### INSTRUCTIONS FOR THE TASK
Write out exactly the lines running from the one that contains "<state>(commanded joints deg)" through the end of the material.

### RAW DATA
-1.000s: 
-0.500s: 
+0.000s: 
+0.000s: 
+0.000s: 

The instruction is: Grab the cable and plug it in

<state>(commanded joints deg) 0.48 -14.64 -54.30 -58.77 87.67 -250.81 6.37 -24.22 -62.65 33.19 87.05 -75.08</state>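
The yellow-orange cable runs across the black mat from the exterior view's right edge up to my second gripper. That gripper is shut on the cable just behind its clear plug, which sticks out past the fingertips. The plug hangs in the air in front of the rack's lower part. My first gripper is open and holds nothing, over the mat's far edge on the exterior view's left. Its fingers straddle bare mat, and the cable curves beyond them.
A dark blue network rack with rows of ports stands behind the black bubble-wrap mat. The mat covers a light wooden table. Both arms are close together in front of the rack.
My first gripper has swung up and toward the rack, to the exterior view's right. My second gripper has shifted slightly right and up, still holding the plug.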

### EXPECTED ANSWER
<state>(commanded joints deg) 0.48 -14.64 -54.30 -58.77 87.67 -250.81 6.37 -24.22 -62.65 33.19 87.05 -75.08</state>
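The yellow-orange cable runs across the black mat from the exterior view's right edge up to my second gripper. That gripper is shut on the cable just behind its clear plug, which sticks out past the fingertips. The plug hangs in the air in front of the rack's lower part. My first gripper is open and holds nothing, over the mat's far edge on the exterior view's left. Its fingers straddle bare mat, and the cable curves beyond them.
A dark blue network rack with rows of ports stands behind the black bubble-wrap mat. The mat covers a light wooden table. Both arms are close together in front of the rack.
My first gripper has swung up and toward the rack, to the exterior view's right. My second gripper has shifted slightly right and up, still holding the plug.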

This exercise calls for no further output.